Andrea Kyburz ist über das Modul von Alexandra auf ihr Thema gestossen. Sie hat Waid angepflanzt und dann versucht herauszufinden, wie sie mit dieser Pflanze umgehen muss, um sie als Färbepflanze nutzen zu können.

So führt Andrea den Anwesenden vor, wie sie ihre Textilien in der Küppe reifen lässt und erzählt während dieses Prozesses über ihre Erfahrungen und die geschichtlichen Hintergründe der Blaufärberei, bevor das einfacher anwendbare Indigo Europa erobert hat. Die Spannung der Zuschauer steigt, als Andrea ihr Färbgut aus der der gelblichen Küppe zieht, von Blau noch keine Spur.

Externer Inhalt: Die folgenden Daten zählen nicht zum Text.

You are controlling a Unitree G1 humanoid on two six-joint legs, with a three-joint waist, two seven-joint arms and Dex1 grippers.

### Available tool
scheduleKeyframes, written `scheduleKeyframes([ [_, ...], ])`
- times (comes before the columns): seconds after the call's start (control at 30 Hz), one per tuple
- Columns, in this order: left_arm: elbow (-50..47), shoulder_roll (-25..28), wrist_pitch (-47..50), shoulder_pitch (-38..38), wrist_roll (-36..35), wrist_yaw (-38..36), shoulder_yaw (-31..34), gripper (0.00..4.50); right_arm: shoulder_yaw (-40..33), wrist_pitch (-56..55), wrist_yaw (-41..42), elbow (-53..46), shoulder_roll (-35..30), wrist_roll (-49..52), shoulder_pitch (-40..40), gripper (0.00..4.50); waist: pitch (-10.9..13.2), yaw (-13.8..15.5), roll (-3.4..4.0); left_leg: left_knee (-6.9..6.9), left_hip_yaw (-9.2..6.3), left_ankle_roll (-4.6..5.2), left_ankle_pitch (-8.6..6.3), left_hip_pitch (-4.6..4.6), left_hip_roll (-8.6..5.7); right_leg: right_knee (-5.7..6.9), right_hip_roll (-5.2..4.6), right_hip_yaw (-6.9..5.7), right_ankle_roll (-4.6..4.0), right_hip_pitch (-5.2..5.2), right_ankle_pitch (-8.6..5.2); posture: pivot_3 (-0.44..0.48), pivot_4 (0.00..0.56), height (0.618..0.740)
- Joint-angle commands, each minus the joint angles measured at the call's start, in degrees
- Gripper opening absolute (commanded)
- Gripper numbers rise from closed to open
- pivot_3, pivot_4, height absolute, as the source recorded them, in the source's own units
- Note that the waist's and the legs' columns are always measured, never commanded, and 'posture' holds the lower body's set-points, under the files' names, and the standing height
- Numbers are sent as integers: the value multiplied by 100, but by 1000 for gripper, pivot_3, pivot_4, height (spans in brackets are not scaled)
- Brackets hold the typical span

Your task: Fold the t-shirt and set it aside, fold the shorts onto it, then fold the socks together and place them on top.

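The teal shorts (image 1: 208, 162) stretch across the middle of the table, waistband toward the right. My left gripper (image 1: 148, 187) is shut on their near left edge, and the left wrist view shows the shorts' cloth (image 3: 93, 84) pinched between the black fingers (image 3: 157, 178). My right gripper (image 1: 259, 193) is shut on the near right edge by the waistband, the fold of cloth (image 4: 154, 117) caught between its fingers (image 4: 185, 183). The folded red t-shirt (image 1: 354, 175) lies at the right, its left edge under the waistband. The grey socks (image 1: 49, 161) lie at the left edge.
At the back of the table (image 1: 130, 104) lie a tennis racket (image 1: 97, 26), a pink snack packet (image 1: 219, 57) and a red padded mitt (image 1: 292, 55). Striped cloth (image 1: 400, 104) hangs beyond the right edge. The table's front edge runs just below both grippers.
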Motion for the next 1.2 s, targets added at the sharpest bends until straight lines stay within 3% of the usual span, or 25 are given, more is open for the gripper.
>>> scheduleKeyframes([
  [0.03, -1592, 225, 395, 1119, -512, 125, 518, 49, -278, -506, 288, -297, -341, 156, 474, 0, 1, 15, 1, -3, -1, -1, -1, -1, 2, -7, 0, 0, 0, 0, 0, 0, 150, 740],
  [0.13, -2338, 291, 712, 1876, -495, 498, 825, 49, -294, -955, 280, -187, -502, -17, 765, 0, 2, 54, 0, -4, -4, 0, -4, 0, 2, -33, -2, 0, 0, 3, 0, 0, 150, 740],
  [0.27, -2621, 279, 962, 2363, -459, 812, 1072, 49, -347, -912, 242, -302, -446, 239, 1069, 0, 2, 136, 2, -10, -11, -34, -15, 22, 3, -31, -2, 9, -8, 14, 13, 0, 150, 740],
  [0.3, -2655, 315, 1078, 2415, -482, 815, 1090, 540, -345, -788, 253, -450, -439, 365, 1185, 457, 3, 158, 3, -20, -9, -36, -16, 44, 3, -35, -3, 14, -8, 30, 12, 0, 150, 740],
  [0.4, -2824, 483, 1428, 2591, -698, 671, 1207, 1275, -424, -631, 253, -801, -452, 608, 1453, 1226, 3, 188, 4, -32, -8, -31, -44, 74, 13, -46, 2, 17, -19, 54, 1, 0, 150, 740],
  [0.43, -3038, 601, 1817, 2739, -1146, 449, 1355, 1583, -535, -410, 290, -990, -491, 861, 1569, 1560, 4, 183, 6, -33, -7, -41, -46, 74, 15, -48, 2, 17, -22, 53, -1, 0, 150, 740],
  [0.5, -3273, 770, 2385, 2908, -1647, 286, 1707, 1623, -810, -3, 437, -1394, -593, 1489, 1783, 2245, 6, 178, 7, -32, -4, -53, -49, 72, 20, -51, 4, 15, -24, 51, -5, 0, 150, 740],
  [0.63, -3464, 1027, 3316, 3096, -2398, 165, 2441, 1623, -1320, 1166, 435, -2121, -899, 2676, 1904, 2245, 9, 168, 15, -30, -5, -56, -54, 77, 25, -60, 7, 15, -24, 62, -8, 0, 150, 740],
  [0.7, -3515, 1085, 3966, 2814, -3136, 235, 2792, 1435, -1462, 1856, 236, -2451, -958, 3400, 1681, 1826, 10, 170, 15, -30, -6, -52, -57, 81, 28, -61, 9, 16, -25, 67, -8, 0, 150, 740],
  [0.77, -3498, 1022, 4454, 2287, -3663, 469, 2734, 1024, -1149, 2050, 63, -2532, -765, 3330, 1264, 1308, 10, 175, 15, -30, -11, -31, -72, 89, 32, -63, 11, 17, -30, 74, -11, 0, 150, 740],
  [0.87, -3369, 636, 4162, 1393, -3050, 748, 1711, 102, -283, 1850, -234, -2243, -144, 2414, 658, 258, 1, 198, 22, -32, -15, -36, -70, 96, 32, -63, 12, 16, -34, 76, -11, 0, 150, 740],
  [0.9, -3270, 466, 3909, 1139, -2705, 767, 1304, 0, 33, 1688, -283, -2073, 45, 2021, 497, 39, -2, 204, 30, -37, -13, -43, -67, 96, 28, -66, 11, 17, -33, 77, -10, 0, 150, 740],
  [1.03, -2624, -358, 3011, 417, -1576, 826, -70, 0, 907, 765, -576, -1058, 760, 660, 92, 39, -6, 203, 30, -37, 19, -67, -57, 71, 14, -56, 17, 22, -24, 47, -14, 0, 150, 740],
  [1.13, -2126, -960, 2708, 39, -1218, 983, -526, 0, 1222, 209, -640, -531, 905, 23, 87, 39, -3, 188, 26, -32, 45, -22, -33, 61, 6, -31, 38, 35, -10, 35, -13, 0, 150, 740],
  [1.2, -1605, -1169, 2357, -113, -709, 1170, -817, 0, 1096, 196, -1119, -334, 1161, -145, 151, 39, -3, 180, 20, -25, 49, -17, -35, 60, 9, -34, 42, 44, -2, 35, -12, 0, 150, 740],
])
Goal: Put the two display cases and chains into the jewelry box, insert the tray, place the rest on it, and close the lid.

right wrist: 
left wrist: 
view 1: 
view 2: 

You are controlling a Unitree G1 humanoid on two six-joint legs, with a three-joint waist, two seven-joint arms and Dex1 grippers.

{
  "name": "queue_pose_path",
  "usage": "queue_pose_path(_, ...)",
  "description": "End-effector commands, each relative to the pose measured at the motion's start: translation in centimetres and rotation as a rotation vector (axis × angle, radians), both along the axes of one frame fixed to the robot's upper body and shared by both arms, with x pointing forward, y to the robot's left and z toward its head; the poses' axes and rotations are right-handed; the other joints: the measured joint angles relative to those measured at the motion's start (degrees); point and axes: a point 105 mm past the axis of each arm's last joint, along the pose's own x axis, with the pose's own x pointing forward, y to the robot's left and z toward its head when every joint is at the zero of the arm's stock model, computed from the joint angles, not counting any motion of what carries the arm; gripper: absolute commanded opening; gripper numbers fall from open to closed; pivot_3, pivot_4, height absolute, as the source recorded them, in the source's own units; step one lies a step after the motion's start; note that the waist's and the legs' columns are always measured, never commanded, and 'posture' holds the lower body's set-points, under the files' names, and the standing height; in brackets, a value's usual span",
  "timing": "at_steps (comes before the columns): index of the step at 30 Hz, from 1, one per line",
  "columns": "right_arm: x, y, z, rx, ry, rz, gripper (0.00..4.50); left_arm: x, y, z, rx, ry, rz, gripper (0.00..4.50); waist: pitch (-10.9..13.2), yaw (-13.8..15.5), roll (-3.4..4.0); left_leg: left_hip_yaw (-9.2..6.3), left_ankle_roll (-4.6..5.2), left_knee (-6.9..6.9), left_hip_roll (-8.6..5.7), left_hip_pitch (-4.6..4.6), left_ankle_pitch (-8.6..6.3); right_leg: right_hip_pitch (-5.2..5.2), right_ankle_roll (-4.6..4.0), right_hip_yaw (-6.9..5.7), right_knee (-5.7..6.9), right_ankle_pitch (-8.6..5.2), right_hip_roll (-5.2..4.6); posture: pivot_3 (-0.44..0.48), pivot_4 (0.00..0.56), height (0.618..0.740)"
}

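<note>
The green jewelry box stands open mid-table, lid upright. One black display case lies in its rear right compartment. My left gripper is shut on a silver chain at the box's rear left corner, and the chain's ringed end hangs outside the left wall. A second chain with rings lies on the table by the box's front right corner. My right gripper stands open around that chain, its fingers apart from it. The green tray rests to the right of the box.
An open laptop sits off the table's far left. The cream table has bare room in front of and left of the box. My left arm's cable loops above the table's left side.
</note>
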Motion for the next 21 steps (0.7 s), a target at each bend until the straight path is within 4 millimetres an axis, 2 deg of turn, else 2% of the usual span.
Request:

Sobald aber die Textilien mit Sauerstoff „in Berührung“ kommen, geschieht magisches – sie färben sich blau – „wir“ haben „blau gemacht“.

 

Waschen mal anders oder … vier Plfanzenportraits und dir praktische Anwendung der Seifenstoffe (Maja Viazzoli)

In der Vorstellung von Maja Viazzoli waschen die in Schlüsselblumen enthaltenen Saponine buchstäblich die Lungen frei – Erkältungen werden „weggewaschen“. Da die Schlüsselblume aber zu den geschützten Pflanzen gehört, ist sie in der Heilkunde richtig eingesetzt.

Wer sich mit Heilmitteln für Erkältungskrankheiten auskennt, weiss, dass Saponine auch Bestandteil in andern Pflanzen sind. Saponine gehören zu den sogenannten waschaktiven Substanzen, das heisst, sie können Schaum bilden und damit Schmutz einschliessen und entfernen.

Werden Efeublätter zerkleinert und mit Wasser kräftig verschüttelt, lasst sich die Schaumbildung gut beobachten. In Rosskastanien ist ein weit höherer Anteil und im Seifenkraut ist der Anteil sogar so gross, dass sich Schaum mit wenig Wasser in der Hand erzeugen lässt.Maja Viazzoli hat diese drei Pflanzen für die Wäsche zu Hause ausgetestet. In einem Nylonstrumpf eingeknotet können die Pflanzen sogar Waschmittel in der Waschmaschine ersetzen. Im Gegensatz zu den bekannten Waschnüssen, kann also auch mit einheimischen Pflanzen sauber gewaschen werden. Natürlich sind die Resultate etwas gewöhnungsbedürftig, strahlend weisse Textilien werden eher nicht erreicht, insbesondere, wenn Efeu verwendet wird. Dennoch, es geht auch mit Hilfe der einheimischen Pflanzen.